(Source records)
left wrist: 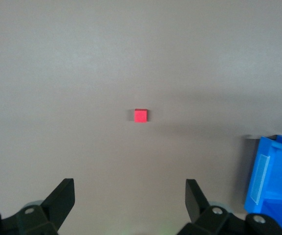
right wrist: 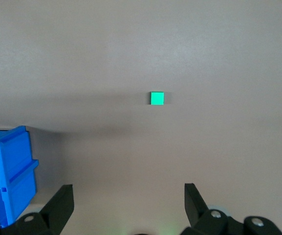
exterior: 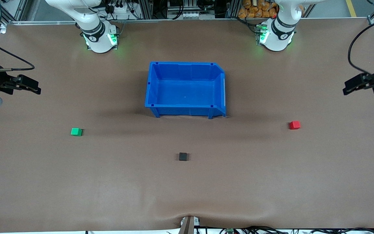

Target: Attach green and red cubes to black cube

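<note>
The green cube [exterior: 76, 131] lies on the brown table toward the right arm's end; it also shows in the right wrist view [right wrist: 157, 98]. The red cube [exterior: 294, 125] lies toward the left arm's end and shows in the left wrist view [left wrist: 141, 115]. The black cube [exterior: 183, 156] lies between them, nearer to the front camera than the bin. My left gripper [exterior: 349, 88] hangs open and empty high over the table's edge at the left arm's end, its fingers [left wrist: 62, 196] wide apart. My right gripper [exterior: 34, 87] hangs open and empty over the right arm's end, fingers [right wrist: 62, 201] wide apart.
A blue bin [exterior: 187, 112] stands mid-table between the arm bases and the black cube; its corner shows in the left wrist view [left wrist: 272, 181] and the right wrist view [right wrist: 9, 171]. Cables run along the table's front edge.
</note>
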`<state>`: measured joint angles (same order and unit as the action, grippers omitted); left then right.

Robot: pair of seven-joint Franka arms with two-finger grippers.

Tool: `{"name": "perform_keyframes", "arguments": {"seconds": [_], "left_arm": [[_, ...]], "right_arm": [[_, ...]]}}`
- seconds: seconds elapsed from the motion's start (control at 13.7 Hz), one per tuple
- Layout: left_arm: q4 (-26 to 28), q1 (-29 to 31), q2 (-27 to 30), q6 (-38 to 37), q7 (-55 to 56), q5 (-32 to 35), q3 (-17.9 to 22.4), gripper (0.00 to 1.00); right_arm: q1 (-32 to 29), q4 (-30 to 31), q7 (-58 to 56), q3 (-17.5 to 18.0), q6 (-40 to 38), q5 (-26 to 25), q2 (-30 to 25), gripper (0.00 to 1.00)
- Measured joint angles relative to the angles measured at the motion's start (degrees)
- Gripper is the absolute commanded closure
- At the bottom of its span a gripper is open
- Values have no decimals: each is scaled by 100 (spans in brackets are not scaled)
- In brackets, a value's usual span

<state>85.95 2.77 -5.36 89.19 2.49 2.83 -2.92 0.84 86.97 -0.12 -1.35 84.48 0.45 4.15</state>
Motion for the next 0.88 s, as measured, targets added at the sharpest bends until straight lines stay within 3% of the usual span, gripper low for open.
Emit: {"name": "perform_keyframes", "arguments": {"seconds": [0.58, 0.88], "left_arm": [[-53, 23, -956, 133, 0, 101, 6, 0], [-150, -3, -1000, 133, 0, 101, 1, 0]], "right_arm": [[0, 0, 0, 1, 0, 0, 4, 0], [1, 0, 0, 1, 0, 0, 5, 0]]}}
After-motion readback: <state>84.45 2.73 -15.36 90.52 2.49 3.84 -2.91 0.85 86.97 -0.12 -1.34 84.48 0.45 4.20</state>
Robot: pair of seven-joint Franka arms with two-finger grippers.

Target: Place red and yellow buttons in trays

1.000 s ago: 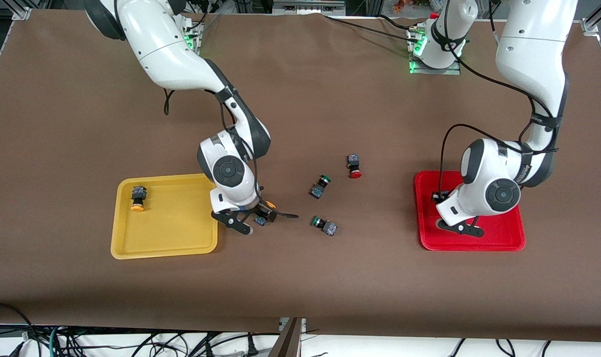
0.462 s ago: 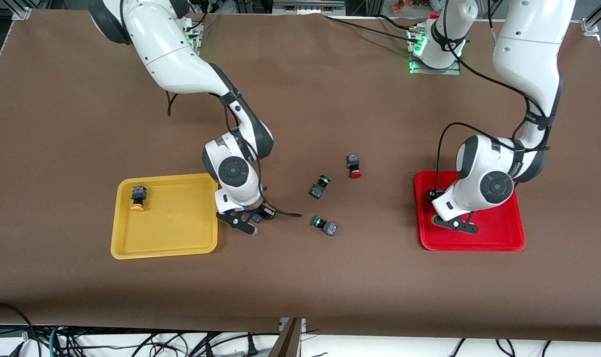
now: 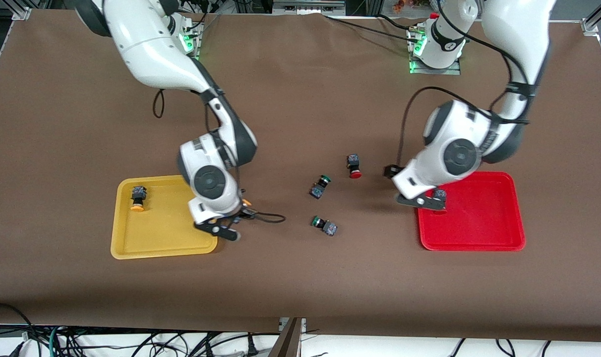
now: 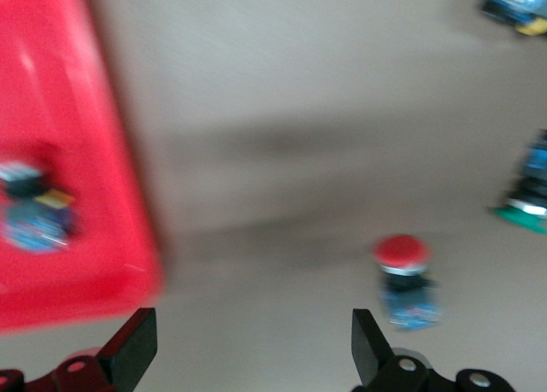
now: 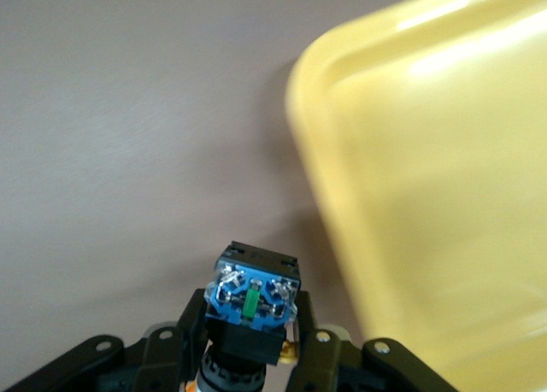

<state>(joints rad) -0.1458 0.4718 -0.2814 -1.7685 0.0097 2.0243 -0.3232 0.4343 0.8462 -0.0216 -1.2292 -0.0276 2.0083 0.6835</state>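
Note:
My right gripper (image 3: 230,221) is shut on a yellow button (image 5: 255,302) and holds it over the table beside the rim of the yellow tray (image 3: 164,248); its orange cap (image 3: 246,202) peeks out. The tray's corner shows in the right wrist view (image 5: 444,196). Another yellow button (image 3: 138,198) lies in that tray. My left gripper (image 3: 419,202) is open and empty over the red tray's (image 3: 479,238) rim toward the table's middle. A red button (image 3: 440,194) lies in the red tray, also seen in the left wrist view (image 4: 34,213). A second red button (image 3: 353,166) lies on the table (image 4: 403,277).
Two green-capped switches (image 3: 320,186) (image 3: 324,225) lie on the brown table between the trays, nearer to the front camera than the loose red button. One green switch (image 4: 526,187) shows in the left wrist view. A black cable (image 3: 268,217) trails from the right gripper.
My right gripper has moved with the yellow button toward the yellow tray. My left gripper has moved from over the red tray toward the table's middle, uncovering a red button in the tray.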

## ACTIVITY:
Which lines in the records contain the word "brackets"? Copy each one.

## SOLUTION:
- Values have no decimals: each is scaled by 100 (spans in brackets are not scaled)
- In brackets, a value's usual span

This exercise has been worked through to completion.